▶ _Task statement_
Copy each line of the data beneath in which the word "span" appears.
══ Data extract ══
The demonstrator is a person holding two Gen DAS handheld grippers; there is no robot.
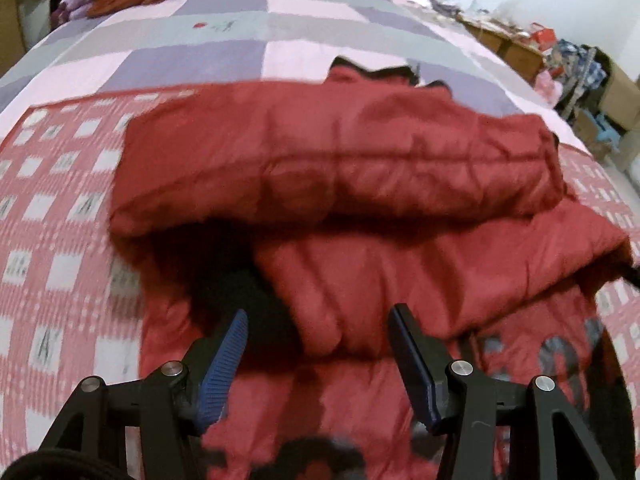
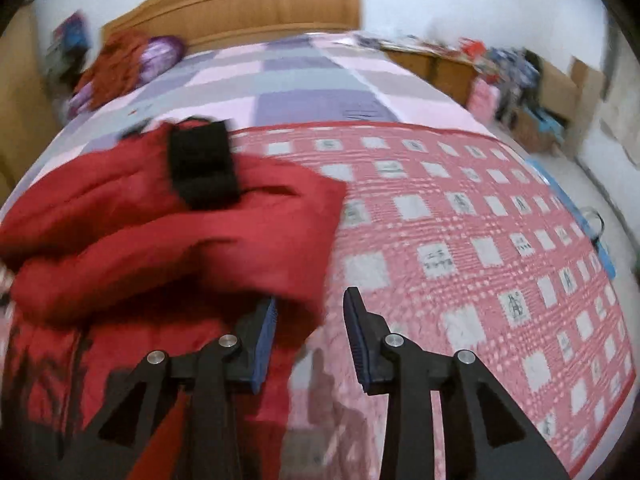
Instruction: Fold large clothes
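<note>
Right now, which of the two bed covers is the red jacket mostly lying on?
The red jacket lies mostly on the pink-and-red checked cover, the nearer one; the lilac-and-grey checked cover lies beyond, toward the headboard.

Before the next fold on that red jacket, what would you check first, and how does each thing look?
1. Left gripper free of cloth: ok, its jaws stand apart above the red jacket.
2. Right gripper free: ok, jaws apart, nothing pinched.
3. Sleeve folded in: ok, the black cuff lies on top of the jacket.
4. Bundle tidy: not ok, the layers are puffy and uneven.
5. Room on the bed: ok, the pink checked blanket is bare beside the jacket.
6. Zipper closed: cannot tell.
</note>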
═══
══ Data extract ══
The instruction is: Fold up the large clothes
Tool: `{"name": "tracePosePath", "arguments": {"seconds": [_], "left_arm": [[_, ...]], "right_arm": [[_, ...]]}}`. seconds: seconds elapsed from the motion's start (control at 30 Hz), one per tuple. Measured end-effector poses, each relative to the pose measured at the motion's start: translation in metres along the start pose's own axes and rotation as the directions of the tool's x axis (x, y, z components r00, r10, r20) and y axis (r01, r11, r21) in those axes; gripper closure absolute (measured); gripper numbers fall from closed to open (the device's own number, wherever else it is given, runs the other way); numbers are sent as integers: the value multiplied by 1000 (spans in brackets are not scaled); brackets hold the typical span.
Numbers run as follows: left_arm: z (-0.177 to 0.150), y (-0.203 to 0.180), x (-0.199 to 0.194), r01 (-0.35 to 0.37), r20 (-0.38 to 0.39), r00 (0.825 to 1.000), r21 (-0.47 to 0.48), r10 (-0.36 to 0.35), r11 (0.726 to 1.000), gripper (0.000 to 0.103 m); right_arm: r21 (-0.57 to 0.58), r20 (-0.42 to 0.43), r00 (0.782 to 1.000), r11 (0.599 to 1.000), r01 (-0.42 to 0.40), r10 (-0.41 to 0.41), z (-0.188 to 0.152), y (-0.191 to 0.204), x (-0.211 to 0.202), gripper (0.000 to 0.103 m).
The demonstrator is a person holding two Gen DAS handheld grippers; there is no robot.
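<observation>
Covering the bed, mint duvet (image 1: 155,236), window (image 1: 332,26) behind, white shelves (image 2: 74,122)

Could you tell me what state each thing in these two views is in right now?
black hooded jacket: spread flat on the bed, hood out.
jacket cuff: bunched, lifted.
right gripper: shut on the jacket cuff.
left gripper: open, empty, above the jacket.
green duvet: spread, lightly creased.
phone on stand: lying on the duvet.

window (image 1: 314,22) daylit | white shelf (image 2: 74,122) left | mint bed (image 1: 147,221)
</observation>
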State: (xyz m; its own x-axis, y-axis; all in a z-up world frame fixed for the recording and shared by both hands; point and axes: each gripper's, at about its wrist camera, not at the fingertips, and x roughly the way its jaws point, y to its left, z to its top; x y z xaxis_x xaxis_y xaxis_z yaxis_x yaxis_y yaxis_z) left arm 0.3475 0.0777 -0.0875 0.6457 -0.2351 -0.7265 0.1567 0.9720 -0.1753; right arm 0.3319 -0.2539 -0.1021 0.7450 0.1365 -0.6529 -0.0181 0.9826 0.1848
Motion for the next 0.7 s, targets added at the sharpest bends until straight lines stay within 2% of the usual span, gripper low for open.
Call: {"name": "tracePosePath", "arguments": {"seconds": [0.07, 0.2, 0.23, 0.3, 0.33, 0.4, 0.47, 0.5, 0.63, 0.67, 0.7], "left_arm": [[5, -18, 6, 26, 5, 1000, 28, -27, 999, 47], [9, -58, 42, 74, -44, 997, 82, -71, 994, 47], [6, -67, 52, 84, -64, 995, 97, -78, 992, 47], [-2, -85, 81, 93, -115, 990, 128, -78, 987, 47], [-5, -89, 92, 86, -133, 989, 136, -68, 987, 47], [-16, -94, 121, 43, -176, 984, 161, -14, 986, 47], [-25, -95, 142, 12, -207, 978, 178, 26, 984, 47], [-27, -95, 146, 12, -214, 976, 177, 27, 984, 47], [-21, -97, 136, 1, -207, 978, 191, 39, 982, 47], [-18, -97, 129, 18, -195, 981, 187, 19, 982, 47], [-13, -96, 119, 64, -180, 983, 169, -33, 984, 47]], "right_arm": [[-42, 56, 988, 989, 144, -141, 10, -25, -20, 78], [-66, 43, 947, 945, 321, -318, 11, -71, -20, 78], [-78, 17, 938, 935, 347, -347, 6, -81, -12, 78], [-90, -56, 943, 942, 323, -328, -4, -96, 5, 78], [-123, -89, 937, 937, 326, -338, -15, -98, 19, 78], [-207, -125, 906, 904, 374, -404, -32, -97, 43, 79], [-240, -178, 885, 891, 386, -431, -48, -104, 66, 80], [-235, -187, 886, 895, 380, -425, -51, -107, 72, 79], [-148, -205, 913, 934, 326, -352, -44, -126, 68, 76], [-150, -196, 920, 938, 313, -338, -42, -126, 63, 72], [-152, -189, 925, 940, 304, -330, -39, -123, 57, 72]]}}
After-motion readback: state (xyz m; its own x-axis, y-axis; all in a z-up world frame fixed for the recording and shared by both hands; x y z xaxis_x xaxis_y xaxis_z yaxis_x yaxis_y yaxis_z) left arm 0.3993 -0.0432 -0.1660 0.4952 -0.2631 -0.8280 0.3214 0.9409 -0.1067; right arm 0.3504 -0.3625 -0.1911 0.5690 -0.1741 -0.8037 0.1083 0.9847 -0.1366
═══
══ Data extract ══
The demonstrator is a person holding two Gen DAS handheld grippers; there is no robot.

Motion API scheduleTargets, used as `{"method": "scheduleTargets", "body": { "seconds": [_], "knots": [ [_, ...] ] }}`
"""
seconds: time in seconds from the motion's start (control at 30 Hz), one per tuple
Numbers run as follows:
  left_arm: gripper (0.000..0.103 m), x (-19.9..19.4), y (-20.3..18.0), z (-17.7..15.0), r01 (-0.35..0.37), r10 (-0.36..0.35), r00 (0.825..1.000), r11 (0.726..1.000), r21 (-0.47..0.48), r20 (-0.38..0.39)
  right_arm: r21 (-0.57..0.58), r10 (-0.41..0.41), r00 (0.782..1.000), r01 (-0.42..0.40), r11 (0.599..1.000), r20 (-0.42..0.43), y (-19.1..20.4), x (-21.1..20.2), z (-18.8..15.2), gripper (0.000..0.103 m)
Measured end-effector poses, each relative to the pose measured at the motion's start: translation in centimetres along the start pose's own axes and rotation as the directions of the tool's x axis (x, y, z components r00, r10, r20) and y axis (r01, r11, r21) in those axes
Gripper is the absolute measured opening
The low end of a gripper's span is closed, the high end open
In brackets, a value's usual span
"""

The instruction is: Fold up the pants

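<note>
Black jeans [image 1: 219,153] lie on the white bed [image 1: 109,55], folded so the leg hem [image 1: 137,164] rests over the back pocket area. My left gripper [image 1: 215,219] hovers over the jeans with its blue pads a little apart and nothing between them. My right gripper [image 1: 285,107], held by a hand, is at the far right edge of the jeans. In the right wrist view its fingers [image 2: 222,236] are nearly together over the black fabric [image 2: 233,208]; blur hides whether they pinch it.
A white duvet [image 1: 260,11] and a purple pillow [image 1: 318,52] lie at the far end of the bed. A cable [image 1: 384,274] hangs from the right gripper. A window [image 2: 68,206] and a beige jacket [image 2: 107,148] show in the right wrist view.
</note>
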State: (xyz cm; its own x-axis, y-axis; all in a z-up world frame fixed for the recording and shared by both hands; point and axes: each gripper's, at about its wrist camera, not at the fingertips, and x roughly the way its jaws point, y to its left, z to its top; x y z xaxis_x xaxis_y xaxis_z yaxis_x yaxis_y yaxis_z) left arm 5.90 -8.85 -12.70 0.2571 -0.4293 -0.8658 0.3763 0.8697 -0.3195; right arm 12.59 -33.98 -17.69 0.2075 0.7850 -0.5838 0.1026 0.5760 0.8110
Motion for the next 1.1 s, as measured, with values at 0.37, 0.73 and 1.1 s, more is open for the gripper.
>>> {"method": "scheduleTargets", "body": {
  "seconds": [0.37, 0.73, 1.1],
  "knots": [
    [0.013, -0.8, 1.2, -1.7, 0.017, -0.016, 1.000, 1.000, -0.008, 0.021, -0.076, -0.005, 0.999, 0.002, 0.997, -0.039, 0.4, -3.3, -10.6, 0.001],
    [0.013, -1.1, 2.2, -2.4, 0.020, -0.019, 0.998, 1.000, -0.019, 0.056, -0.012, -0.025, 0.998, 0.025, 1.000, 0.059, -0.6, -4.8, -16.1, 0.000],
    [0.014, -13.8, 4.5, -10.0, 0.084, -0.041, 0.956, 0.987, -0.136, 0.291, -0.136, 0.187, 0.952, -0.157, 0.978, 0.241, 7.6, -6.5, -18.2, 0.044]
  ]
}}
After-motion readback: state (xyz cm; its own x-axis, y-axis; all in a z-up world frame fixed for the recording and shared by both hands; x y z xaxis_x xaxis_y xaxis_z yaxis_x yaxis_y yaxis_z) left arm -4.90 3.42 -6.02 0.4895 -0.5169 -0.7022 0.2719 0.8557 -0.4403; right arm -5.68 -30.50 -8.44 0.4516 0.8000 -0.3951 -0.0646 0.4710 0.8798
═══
▶ _Answer to this problem_
Tool: `{"name": "tracePosePath", "arguments": {"seconds": [_], "left_arm": [[_, ...]], "right_arm": [[_, ...]]}}`. seconds: seconds elapsed from the motion's start (control at 30 Hz), one per tuple. Measured end-effector poses, each relative to the pose measured at the motion's start: translation in metres along the start pose's own axes and rotation as the directions of the tool's x axis (x, y, z components r00, r10, r20) and y axis (r01, r11, r21) in those axes; gripper closure absolute (measured); gripper numbers fall from closed to open (the device's own number, wherever else it is given, runs the other way); numbers are sent as integers: the value multiplied by 1000 (spans in brackets are not scaled); brackets hold the typical span.
Motion for the next 0.7 s, targets added at the sharpest bends until straight lines stay within 2% of the usual span, gripper low for open.
The low end of a gripper's span is closed, the high end open
In brackets, a value's usual span

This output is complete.